En 1965, paraît chez Julliard (repris en 1975 par Christian Bourgois) le
roman qui est devenu une sorte de «livre-culte» de l´auteur : Les Saisons.
Depuis plus de cinquante ans, les lecteurs des Saisons constituent une sorte de
confrérie d´initiés qui partagent un même univers, le même langage, les mêmes
images de référence. Quelqu´un a écrit qu´ils se reconnaissent entre eux un peu comme les lecteurs de Malcolm Lowry ou
de Julio Cortázar bien que l´on rapproche aussi le roman de Kafka par son
étrangeté. Le roman reprend et développe une histoire déjà racontée dans le
conte La Vallée, paru en 1960 dans la revue Les Lettres Nouvelles et republié
en 1993 par Le Monde Diplomatique. Le roman Les Saisons raconte l´histoire d´un
écrivain, Siméon, qui trouve refuge dans une vallée perdue où se succèdent
inlassablement deux saisons, une de pluie et une de gel bleu, où seules les
lentilles parviennent à germer. Siméon cherche à prendre place dans la
communauté hors du temps qui vit dans la vallée. Isolé au milieu de ces
habitants taciturnes, il doit s´affronter à une hostilité grandissante. Il est
l´autre absolu, une sorte de paria. Ayant l´ambition d´écrire un livre qui
raconterait sa vie, Siméon voit son projet se heurter non seulement à la haine
des habitants, mais aussi au climat insupportable des saisons et à une blessure
qui fait pourrir son pied de jour en jour. Lors de la dernière parution de ce
roman, dans la collection Titres, toujours chez Christian Bourgois, Julien
Coquet met en exergue l´étrangeté du roman et la fascination qu´il exerce sur
les lecteurs : «Au fil de ce texte d´une grande détresse, Maurice Pons
décrit un paysage lunaire, un climat aride, des mœurs étranges, des autochtones
repoussants. Si la laideur imprègne tout le roman, la beauté de l´écriture fait
pourtant ressortir une poésie qui se cachait sous tous ces détritus. Ce que je
dois écrire n´est pas beau en soi, je puis bien vous l´avouer, ce sont des
horreurs que je dois décrire, des horreurs et des souffrances surhumaines
–comme par exemple la mort de ma sœur Enina- et c´est à travers cette horreur
que je dois atteindre la beauté, une beauté qui purifiera le monde, qui en fera
sortir tout le pus, mot à mot, goutte à goutte, comme d´une burette à huile».

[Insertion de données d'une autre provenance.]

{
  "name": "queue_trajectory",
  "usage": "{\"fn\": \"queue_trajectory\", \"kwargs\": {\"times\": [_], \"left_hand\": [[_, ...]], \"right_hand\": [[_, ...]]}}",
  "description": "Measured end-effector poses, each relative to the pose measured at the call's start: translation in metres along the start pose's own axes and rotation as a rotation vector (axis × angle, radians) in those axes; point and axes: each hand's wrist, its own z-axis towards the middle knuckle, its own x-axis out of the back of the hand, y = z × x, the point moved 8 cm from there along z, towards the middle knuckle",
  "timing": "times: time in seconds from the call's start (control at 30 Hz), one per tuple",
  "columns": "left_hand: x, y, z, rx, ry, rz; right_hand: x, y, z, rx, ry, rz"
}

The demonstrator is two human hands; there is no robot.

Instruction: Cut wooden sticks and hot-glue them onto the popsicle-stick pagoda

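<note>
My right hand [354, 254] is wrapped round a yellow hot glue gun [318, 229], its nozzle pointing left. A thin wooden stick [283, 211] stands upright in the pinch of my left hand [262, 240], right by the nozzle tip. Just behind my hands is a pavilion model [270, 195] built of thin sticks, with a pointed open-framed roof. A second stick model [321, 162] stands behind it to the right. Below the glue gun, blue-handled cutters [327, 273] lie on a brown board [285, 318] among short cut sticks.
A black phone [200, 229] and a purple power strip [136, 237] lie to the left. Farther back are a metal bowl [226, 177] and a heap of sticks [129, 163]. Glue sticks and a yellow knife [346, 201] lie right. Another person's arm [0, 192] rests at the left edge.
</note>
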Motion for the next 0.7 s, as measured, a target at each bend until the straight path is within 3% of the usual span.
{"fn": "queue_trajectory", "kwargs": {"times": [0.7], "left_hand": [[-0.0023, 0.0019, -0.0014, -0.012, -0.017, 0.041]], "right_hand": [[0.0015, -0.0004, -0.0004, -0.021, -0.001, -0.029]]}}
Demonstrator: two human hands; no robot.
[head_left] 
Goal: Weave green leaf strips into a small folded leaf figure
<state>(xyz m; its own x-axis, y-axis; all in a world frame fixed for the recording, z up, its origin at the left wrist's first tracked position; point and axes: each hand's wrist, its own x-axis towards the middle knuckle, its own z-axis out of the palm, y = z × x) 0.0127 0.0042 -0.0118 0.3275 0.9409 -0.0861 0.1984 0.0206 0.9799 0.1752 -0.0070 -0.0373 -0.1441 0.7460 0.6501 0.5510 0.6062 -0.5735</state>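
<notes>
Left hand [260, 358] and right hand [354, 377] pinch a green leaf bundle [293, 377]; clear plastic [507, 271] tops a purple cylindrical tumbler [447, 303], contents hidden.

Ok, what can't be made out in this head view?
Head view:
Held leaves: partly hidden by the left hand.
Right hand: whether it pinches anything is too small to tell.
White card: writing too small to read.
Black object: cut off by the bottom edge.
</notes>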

Le Cordonnier Aristote, Rosa, La Maison des brasseurs, Le Festin de
Sébastien, Délicieuses Frayeurs, Mademoiselle B, Douce –Amère (Grand Prix de la
nouvelle de l´Académie Française, 1985) sont d´autres titres importants d´ une
œuvre exigeante et singulière d´un auteur qui fut aussi traducteur (de
Tennessee Williams, Norman Mailer, Jerzy Kosinski, entre autres) et
dialoguiste/ scénariste pour le cinéma.
Dans l´œuvre de Maurice Pons, outre son étrangeté qui déboussole
délicieusement le lecteur, il y a avant tout un style, comme on pouvait lire un
jour dans un article du magazine Marianne quelques années avant sa mort :
«Dans l´univers de Pons, le présent est un avatar, les noms changent, les
visages sont floutés. Derrière une apparence de logique, le monde reste
abstrait. On n´est sûr de rien du tout, sinon de mourir un jour.
Aujourd´hui ! Énorme angoisse à laquelle s´ajoute celle d´écrire, raison
pour laquelle Maurice le fait si peu. Et, à l´intérieur de ce chaos mental
ténébreux, la grâce infinie du style. Substantifs pleins, adjectifs déliés. On
se régale à ce festin morbide. Pons aura été l´un des écrivains les plus
doucement bouleversants du XXème. Au XXIème siècle, il continue».